• Task directions
Look in the data below for the line that contains "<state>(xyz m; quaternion". Copy that line and the remaining lines exactly.

• Data segment
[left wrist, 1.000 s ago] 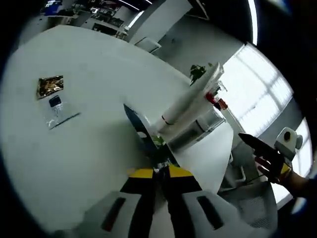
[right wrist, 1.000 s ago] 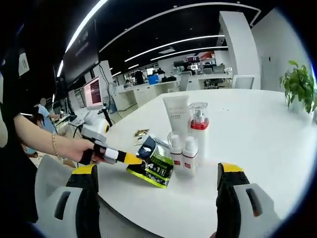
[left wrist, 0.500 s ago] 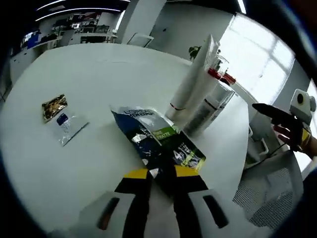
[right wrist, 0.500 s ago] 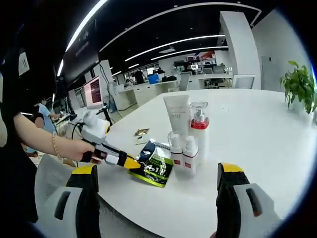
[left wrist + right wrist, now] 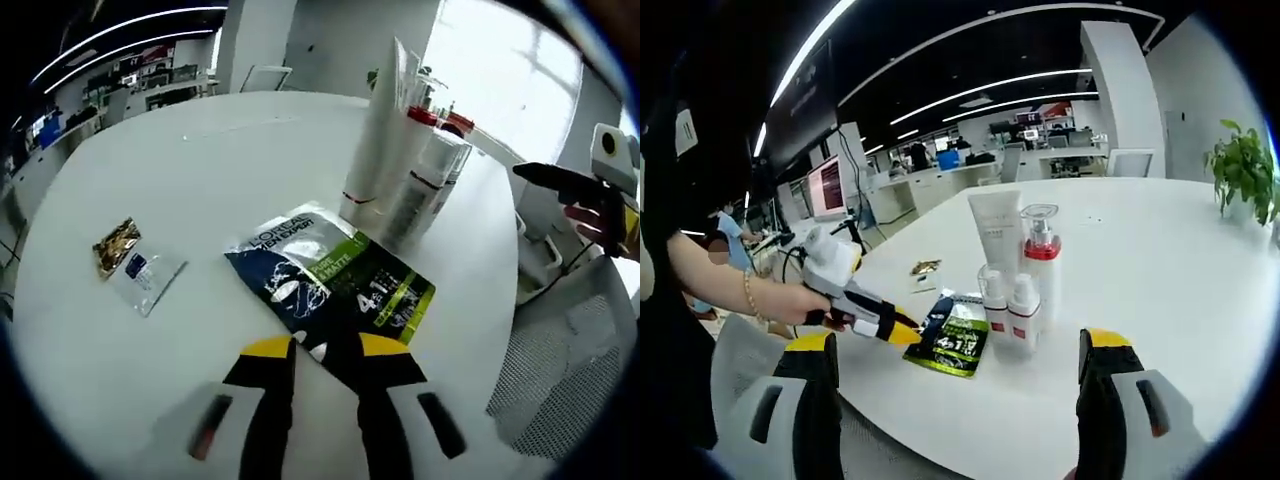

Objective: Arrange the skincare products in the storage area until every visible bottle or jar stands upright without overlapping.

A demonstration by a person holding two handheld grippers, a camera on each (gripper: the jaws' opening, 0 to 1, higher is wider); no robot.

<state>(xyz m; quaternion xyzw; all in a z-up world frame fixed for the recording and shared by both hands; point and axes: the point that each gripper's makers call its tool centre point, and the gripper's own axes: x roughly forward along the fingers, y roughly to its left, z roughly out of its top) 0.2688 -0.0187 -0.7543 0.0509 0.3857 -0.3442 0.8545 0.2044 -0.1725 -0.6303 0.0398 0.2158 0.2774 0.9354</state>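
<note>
The left tool (image 5: 322,352) pinches the near edge of the sachet (image 5: 335,285), flat on the table (image 5: 200,180) just ahead of it — the bottles (image 5: 1015,290) stand beyond. Release gently, clear of them. The right tool (image 5: 955,400) hangs spread wide, empty.

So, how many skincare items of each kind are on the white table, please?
Tubes: 1
Pump bottles: 1
Small bottles: 2
Large sachets: 1
Small sachets: 2
Total: 7
</note>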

• Reply to the exercise
<state>(xyz m; quaternion xyzw; all in a z-up world frame fixed for the recording and shared by both hands; point and axes: the point that each gripper's makers call its tool centre point, and the gripper's own axes: x roughly forward along the fingers, y roughly to its left, z roughly out of its top) 0.2688 -0.0187 -0.7543 0.0509 0.3857 -0.3442 0.8545 0.2044 -0.1725 -0.6303 0.0398 0.2158 0.2774 0.9354</state>
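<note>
The left tool (image 5: 322,352) pinches the near edge of the sachet (image 5: 335,285), flat on the table (image 5: 200,180) just ahead of it — the bottles (image 5: 1015,290) stand beyond. Release gently, clear of them. The right tool (image 5: 955,400) hangs spread wide, empty.

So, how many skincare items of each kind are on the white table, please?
Tubes: 1
Pump bottles: 1
Small bottles: 2
Large sachets: 1
Small sachets: 2
Total: 7
</note>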

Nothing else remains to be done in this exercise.